▸ WORK TASK
Copy out the whole listing exactly as written, leaving the pictures behind.

Start of Block

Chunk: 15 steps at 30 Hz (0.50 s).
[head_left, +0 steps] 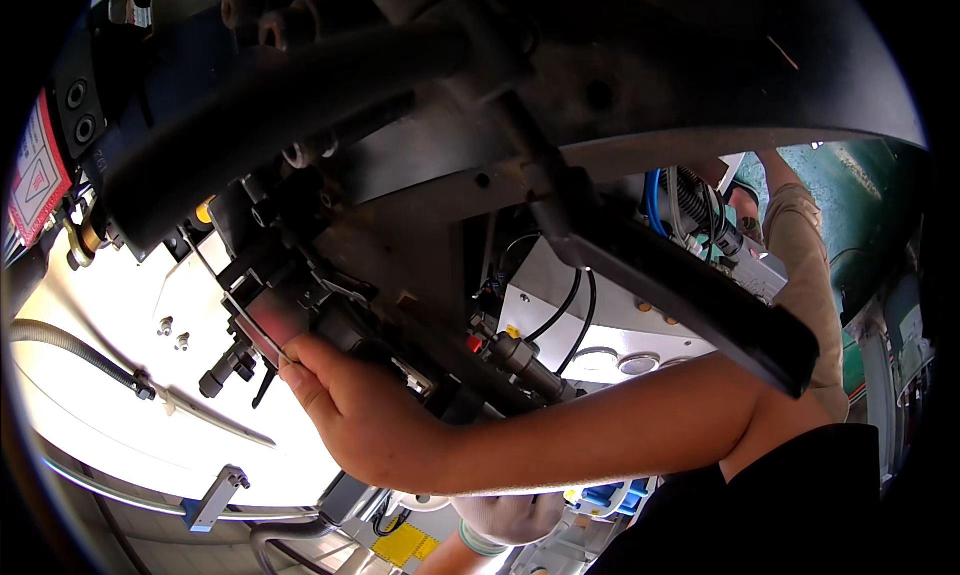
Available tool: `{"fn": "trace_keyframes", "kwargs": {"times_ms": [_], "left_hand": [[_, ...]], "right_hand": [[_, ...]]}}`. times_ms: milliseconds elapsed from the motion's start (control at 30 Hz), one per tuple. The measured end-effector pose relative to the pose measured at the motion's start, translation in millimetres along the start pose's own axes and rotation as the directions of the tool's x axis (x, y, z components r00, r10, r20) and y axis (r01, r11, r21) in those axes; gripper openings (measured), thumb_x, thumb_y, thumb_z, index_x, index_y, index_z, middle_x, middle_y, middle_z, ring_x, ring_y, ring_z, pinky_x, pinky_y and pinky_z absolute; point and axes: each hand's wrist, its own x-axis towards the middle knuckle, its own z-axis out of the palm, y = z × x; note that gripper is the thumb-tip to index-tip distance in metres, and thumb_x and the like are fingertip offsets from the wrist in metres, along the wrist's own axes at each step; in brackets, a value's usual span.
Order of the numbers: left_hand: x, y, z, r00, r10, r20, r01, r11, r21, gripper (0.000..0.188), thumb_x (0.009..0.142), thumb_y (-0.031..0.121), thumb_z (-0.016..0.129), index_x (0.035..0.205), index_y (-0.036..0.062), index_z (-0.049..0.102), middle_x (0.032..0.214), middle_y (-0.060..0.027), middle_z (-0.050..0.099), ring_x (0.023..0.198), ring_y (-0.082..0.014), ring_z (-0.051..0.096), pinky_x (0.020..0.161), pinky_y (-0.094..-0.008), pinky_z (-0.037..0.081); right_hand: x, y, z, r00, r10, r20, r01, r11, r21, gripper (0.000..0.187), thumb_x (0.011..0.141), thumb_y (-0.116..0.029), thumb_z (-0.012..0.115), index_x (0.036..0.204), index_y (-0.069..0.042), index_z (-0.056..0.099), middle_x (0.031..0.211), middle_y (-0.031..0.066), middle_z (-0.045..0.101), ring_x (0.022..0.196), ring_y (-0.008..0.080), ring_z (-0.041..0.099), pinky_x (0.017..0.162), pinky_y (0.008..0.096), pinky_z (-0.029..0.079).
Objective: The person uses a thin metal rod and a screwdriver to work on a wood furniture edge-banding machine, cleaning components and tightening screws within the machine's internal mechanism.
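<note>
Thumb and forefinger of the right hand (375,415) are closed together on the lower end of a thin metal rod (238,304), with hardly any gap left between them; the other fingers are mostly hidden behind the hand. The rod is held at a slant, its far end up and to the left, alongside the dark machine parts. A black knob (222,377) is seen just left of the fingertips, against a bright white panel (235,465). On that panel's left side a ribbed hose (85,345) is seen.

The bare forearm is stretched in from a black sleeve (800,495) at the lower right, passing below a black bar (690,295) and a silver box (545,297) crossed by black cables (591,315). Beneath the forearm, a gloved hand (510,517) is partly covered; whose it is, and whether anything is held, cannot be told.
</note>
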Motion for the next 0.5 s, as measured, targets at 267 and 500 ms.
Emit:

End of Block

▸ ANSWER FOR THE TASK
Chunk: 15 steps at 30 Hz (0.50 s).
[head_left, +0 steps] 
Available tool: `{"fn": "trace_keyframes", "kwargs": {"times_ms": [_], "left_hand": [[_, ...]], "right_hand": [[_, ...]]}}`. times_ms: milliseconds elapsed from the motion's start (control at 30 Hz), one per tuple. The measured end-effector pose relative to the pose measured at the motion's start, translation in millimetres along the start pose's own axes and rotation as the directions of the tool's x axis (x, y, z components r00, r10, r20) and y axis (r01, r11, r21) in those axes; gripper openings (measured), thumb_x, thumb_y, thumb_z, index_x, index_y, index_z, middle_x, middle_y, middle_z, ring_x, ring_y, ring_z, pinky_x, pinky_y and pinky_z absolute; point and axes: each hand's wrist, its own x-axis towards the middle knuckle, its own z-axis out of the palm, y = z × x; note that gripper is the thumb-tip to index-tip distance in metres, and thumb_x and the like are fingertip offsets from the wrist in metres, along the wrist's own axes at each step; in brackets, a value's usual span.
Order of the numbers: left_hand: x, y, z, r00, r10, r20, r01, r11, r21, gripper (0.000..0.188), thumb_x (0.009..0.142), thumb_y (-0.031..0.121), thumb_z (-0.016..0.129), index_x (0.035..0.205), index_y (-0.036..0.062), index_z (-0.049..0.102), middle_x (0.032..0.214), middle_y (-0.060..0.027), middle_z (-0.050..0.099), ring_x (0.023..0.198), ring_y (-0.082..0.014), ring_z (-0.051..0.096), pinky_x (0.020..0.161), pinky_y (-0.094..-0.008), pinky_z (-0.037..0.081); right_hand: x, y, z, r00, r10, r20, r01, r11, r21, gripper (0.000..0.187), thumb_x (0.011..0.141), thumb_y (-0.116..0.029), thumb_z (-0.012..0.115), index_x (0.036..0.204), index_y (-0.069..0.042), index_z (-0.056..0.099), middle_x (0.031..0.211), middle_y (-0.031..0.066), middle_z (-0.045..0.101), ring_x (0.022..0.196), ring_y (-0.008..0.080), ring_z (-0.041..0.099), pinky_x (0.017..0.162), pinky_y (0.008..0.096), pinky_z (-0.029..0.079).
Objective: The person uses a thin metal rod and a screwdriver to work on a wood furniture edge-banding machine, cleaning components and tightening screws within the machine's internal mechanism.
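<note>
Thumb and forefinger of the right hand (375,415) are closed together on the lower end of a thin metal rod (238,304), with hardly any gap left between them; the other fingers are mostly hidden behind the hand. The rod is held at a slant, its far end up and to the left, alongside the dark machine parts. A black knob (222,377) is seen just left of the fingertips, against a bright white panel (235,465). On that panel's left side a ribbed hose (85,345) is seen.

The bare forearm is stretched in from a black sleeve (800,495) at the lower right, passing below a black bar (690,295) and a silver box (545,297) crossed by black cables (591,315). Beneath the forearm, a gloved hand (510,517) is partly covered; whose it is, and whether anything is held, cannot be told.
</note>
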Motion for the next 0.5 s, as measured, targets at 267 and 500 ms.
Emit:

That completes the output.